Records from a data source

Start of Block

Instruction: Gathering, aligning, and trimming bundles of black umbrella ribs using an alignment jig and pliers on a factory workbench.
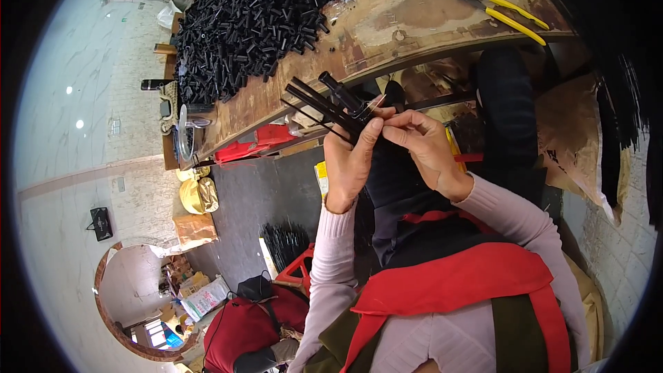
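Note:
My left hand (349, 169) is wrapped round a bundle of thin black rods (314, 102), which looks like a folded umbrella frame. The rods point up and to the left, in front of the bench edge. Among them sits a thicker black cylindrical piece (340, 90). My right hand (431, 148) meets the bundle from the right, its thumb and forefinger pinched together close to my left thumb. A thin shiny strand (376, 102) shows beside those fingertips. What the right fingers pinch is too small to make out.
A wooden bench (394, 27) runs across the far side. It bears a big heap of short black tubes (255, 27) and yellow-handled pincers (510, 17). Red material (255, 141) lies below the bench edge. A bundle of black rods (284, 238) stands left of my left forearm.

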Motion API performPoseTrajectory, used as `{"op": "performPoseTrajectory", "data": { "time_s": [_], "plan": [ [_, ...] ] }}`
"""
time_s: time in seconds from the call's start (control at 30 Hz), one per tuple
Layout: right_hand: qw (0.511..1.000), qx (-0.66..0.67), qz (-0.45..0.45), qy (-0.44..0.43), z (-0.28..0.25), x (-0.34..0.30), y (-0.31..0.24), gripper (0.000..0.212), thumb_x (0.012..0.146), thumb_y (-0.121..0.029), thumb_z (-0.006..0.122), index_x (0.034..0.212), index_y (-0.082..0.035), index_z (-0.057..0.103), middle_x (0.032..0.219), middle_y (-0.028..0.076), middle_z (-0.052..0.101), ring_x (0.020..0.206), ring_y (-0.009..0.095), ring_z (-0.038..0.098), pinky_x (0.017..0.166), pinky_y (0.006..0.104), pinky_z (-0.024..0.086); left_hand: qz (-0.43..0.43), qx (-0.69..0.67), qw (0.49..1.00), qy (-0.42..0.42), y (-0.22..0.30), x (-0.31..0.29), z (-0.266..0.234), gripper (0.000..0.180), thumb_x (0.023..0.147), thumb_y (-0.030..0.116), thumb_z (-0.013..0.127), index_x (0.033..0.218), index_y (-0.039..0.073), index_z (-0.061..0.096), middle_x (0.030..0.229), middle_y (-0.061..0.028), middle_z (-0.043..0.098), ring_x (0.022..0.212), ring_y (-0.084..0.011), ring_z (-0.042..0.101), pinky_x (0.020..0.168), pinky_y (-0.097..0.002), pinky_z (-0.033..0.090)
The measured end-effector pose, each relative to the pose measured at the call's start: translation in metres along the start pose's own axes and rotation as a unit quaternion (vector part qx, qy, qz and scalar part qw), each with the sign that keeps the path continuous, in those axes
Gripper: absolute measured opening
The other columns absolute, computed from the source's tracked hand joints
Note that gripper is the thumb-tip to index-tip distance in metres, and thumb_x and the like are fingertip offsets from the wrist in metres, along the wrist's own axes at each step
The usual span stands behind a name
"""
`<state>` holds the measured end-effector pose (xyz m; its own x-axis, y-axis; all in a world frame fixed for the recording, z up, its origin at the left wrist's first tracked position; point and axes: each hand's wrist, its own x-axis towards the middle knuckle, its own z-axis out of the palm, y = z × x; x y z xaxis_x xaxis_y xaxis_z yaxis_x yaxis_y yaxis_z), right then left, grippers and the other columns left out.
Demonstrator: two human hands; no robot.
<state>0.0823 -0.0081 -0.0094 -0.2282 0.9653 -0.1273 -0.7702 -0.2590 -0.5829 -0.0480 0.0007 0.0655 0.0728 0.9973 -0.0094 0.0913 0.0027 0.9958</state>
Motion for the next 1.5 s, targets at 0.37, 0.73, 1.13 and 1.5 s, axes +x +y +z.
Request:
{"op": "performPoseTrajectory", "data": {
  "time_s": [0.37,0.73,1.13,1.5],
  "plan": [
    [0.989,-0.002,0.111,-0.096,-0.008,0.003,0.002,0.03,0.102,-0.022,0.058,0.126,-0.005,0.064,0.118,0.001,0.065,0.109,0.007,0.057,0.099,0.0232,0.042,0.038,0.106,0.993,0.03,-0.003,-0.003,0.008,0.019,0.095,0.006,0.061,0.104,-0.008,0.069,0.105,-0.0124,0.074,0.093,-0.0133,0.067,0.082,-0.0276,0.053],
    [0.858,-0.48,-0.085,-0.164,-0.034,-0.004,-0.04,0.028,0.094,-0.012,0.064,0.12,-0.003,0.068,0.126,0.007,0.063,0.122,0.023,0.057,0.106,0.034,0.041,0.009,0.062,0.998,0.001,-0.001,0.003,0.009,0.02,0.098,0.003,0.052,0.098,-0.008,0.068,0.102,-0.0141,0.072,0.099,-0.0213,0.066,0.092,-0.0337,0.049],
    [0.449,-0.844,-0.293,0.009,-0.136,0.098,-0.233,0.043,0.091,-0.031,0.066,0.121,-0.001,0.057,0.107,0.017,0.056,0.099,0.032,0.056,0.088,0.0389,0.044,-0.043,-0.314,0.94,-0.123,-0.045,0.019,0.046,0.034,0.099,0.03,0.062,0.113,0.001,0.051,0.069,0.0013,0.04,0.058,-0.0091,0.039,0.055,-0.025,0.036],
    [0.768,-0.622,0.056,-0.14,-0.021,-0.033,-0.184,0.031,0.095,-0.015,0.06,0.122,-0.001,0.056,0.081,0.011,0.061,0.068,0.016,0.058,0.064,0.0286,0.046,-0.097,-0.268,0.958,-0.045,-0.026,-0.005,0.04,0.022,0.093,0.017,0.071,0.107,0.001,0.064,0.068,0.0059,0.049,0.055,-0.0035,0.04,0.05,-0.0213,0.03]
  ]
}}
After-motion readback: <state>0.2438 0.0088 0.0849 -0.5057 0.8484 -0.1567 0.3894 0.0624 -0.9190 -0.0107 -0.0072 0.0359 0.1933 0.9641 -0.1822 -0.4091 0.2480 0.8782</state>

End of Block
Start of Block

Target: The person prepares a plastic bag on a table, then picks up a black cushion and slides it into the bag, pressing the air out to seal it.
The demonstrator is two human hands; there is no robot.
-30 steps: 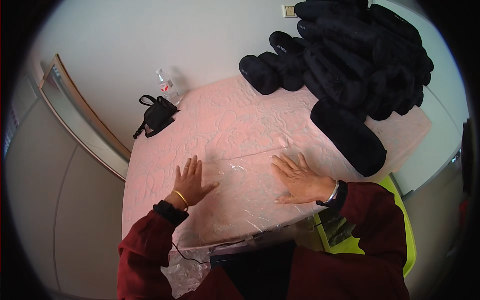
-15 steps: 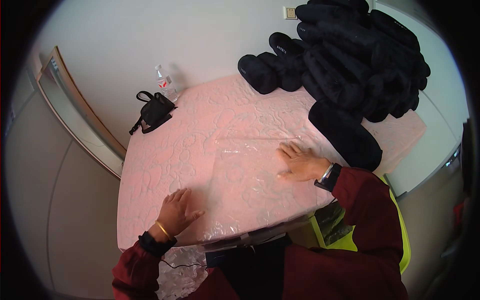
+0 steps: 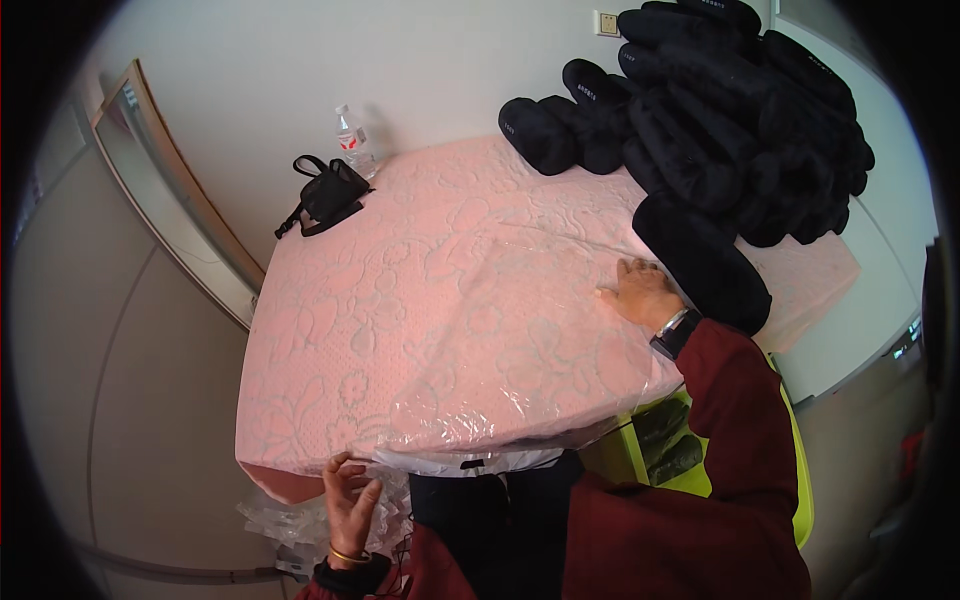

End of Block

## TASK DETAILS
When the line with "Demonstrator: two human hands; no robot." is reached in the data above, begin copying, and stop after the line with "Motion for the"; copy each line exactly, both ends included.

## EXPECTED ANSWER
Demonstrator: two human hands; no robot.
<state>0.0823 -0.0081 -0.0094 -0.2282 0.9653 -0.1273 -0.7702 -0.2590 -0.5829 -0.0480 0.0007 0.0655 0.0728 0.9973 -0.0094 0.0913 0.0027 0.9958</state>
Motion for the next 1.5 s, targets at 0.37, 0.73, 1.13 and 1.5 s, axes +x +y +z.

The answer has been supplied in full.